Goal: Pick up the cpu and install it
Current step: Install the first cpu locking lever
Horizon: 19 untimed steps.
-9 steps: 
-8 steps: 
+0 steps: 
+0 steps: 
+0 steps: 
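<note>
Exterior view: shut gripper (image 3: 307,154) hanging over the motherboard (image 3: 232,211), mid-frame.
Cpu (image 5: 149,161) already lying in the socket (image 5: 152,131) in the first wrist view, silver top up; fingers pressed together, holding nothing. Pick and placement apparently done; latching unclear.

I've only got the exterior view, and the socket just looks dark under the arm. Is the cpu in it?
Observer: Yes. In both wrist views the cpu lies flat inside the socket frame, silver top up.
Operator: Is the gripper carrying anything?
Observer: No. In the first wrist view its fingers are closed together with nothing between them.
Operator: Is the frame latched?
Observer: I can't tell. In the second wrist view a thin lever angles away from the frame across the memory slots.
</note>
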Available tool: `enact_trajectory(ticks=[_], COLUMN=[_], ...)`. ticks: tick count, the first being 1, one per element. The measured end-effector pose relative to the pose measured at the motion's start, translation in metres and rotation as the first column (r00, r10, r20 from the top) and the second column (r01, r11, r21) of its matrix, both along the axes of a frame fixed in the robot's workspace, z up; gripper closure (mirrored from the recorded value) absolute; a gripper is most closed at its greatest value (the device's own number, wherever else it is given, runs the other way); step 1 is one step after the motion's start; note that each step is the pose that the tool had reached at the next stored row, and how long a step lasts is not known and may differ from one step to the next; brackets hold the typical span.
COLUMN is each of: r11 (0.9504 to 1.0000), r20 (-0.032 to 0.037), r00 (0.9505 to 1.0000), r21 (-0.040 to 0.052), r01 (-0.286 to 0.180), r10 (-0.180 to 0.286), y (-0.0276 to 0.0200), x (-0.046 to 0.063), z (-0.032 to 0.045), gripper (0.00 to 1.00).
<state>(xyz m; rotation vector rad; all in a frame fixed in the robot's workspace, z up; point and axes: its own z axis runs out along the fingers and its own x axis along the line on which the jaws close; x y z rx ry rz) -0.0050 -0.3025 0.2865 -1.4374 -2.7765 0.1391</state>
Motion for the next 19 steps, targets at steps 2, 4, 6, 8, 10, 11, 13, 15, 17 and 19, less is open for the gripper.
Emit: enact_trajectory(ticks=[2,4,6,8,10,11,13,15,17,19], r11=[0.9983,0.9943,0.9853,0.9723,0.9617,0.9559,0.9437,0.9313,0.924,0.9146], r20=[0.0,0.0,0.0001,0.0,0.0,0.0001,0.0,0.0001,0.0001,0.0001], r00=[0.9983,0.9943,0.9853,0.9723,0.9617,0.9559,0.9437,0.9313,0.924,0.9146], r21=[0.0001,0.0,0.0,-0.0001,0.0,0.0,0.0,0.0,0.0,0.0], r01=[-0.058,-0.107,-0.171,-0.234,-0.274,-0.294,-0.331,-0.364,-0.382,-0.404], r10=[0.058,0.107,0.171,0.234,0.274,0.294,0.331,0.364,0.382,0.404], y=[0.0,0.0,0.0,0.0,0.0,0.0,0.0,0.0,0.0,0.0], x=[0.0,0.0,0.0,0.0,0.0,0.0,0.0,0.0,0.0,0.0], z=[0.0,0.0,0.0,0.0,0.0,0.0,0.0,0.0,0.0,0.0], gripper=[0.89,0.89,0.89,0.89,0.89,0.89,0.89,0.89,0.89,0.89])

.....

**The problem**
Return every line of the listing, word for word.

**Output of the task**
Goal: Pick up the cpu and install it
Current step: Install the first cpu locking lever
Horizon: 19 untimed steps.
-9 steps: 
-8 steps: 
+0 steps: 
+0 steps: 
+0 steps: 
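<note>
Exterior view: shut gripper (image 3: 307,154) hanging over the motherboard (image 3: 232,211), mid-frame.
Cpu (image 5: 149,161) already lying in the socket (image 5: 152,131) in the first wrist view, silver top up; fingers pressed together, holding nothing. Pick and placement apparently done; latching unclear.

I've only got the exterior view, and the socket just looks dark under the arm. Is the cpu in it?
Observer: Yes. In both wrist views the cpu lies flat inside the socket frame, silver top up.
Operator: Is the gripper carrying anything?
Observer: No. In the first wrist view its fingers are closed together with nothing between them.
Operator: Is the frame latched?
Observer: I can't tell. In the second wrist view a thin lever angles away from the frame across the memory slots.
</note>
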Available tool: `enact_trajectory(ticks=[_], COLUMN=[_], ...)`. ticks: tick count, the first being 1, one per element. The measured end-effector pose relative to the pose measured at the motion's start, translation in metres and rotation as the first column (r00, r10, r20 from the top) and the second column (r01, r11, r21) of its matrix, both along the axes of a frame fixed in the robot's workspace, z up; gripper closure (mirrored from the recorded value) absolute; a gripper is most closed at its greatest value (the device's own number, wherever else it is given, runs the other way); step 1 is one step after the motion's start; note that each step is the pose that the tool had reached at the next stored row, and how long a step lasts is not known and may differ from one step to the next; brackets hold the typical span.
COLUMN is each of: r11 (0.9504 to 1.0000), r20 (-0.032 to 0.037), r00 (0.9505 to 1.0000), r21 (-0.040 to 0.052), r01 (-0.286 to 0.180), r10 (-0.180 to 0.286), y (-0.0276 to 0.0200), x (-0.046 to 0.063), z (-0.032 to 0.045), gripper (0.00 to 1.00).
<state>(xyz m; rotation vector rad; all in a frame fixed in the robot's workspace, z up; point and axes: its own z axis runs out along the fingers and its own x axis along the line on which the jaws close; x y z rx ry rz) -0.0050 -0.3025 0.2865 -1.4374 -2.7765 0.1391</state>
Motion for the next 19 steps, targets at steps 2, 4, 6, 8, 10, 11, 13, 15, 17 and 19, less is open for the gripper.
Emit: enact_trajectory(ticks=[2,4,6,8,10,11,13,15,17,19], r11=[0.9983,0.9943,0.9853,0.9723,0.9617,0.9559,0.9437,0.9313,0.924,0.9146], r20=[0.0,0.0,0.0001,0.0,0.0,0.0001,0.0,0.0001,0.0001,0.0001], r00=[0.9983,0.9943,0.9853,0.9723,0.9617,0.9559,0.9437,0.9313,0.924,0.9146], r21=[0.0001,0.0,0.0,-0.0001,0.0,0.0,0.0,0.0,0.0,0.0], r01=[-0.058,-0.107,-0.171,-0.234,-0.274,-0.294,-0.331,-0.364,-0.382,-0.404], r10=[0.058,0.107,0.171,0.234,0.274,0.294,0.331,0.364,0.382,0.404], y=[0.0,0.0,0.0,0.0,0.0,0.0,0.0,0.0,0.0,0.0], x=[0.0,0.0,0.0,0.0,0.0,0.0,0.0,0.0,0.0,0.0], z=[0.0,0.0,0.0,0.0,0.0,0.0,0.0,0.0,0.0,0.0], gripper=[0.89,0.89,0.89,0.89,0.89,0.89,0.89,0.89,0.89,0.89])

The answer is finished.